**Aim of the task:**
Scan the entries for the word "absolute" and return every line that has it.
┌──
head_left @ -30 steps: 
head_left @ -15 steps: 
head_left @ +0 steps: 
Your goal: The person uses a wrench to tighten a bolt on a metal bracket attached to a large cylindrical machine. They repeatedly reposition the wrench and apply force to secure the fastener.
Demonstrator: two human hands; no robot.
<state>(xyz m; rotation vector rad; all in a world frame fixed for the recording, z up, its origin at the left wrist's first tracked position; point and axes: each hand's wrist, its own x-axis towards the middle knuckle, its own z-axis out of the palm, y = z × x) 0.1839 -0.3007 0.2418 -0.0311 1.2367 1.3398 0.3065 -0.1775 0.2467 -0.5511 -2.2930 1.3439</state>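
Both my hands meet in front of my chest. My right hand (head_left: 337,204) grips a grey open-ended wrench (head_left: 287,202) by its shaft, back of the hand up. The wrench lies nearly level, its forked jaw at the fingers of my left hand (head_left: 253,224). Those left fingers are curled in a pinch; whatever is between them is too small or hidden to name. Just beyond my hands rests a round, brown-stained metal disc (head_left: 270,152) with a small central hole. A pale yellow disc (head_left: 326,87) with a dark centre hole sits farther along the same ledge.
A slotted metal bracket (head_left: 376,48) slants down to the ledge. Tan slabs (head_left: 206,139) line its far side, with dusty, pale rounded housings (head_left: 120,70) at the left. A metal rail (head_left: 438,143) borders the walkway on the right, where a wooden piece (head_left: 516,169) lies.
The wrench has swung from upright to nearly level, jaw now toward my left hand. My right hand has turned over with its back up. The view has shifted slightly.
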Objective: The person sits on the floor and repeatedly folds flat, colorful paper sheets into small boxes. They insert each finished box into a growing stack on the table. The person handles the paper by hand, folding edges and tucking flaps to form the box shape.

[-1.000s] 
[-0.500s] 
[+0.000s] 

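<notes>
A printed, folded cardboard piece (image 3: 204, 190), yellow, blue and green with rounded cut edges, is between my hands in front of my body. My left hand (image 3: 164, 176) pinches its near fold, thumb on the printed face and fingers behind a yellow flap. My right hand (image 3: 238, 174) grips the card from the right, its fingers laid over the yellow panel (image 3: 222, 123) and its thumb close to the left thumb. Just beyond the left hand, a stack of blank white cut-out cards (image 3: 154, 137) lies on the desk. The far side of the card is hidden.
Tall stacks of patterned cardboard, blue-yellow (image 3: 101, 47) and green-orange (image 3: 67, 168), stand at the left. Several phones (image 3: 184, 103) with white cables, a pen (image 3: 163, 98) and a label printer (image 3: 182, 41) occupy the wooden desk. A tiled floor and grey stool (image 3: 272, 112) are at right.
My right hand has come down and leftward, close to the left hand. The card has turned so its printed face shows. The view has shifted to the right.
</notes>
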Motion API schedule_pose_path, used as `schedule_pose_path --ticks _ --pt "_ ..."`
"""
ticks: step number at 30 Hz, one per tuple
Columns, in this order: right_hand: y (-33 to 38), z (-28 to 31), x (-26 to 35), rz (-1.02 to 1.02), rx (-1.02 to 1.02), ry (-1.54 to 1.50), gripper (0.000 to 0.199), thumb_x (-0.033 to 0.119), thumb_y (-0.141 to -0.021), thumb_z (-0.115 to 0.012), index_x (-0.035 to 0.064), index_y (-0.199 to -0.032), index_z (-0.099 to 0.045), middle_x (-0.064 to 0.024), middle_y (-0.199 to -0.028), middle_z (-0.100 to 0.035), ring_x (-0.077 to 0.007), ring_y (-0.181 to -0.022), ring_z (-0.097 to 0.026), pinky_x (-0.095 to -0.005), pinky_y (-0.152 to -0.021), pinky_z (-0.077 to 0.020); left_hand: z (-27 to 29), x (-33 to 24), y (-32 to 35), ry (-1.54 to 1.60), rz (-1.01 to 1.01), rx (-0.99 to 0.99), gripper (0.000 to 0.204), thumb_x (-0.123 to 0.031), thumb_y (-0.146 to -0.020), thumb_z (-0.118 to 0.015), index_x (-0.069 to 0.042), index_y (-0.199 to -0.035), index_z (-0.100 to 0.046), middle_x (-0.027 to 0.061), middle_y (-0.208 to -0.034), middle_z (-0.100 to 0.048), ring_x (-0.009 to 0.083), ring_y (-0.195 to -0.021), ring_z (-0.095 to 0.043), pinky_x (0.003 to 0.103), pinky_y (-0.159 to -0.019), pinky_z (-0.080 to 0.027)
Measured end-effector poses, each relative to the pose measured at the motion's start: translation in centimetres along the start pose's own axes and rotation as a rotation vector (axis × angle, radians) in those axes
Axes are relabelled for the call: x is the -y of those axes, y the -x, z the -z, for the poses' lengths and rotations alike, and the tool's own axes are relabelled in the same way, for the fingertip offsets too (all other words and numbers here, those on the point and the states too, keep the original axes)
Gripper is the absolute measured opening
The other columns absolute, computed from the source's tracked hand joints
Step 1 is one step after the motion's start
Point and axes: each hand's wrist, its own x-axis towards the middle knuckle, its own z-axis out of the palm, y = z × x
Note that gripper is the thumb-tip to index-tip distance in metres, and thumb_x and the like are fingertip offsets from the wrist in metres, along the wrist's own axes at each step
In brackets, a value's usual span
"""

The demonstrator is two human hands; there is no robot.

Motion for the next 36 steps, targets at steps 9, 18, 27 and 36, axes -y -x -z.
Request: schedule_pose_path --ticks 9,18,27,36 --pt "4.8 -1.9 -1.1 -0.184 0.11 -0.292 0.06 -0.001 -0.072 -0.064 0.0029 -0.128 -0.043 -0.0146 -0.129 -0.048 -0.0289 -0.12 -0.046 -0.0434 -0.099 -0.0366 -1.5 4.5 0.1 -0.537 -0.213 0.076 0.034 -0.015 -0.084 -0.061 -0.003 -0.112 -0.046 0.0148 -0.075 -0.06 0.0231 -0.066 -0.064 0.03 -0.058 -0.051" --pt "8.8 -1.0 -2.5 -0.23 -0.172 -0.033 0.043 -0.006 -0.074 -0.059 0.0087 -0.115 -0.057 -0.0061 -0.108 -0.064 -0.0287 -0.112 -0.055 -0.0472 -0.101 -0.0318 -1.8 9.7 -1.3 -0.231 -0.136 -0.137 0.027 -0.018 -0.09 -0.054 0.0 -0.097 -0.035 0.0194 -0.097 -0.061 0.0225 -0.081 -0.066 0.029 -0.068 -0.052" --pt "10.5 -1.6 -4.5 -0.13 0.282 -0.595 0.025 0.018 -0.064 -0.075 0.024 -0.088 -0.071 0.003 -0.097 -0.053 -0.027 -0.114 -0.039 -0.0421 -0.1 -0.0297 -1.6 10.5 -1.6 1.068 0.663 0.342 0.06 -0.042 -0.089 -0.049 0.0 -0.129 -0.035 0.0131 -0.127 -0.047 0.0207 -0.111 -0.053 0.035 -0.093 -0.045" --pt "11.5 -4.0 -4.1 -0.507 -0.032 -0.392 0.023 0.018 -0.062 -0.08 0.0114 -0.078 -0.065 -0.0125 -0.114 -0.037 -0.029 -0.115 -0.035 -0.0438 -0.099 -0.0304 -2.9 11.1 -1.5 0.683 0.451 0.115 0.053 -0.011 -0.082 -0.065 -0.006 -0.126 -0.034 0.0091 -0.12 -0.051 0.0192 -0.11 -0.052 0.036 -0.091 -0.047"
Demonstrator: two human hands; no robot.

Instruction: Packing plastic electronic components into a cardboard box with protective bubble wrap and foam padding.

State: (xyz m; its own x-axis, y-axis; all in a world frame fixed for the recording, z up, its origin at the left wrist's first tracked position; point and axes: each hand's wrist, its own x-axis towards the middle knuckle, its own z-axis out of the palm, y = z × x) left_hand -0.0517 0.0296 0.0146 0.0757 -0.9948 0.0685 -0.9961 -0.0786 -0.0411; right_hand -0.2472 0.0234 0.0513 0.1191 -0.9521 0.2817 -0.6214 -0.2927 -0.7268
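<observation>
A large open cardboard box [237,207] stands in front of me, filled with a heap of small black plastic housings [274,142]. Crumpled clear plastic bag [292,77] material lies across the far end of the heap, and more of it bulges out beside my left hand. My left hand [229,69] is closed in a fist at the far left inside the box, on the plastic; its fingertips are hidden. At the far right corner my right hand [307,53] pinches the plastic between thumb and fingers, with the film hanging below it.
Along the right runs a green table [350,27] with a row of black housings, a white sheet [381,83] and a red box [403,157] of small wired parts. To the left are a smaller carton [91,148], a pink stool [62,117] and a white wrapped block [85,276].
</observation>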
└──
**Output:**
Gripper is the absolute measured opening
The other columns absolute, computed from the source's tracked hand joints

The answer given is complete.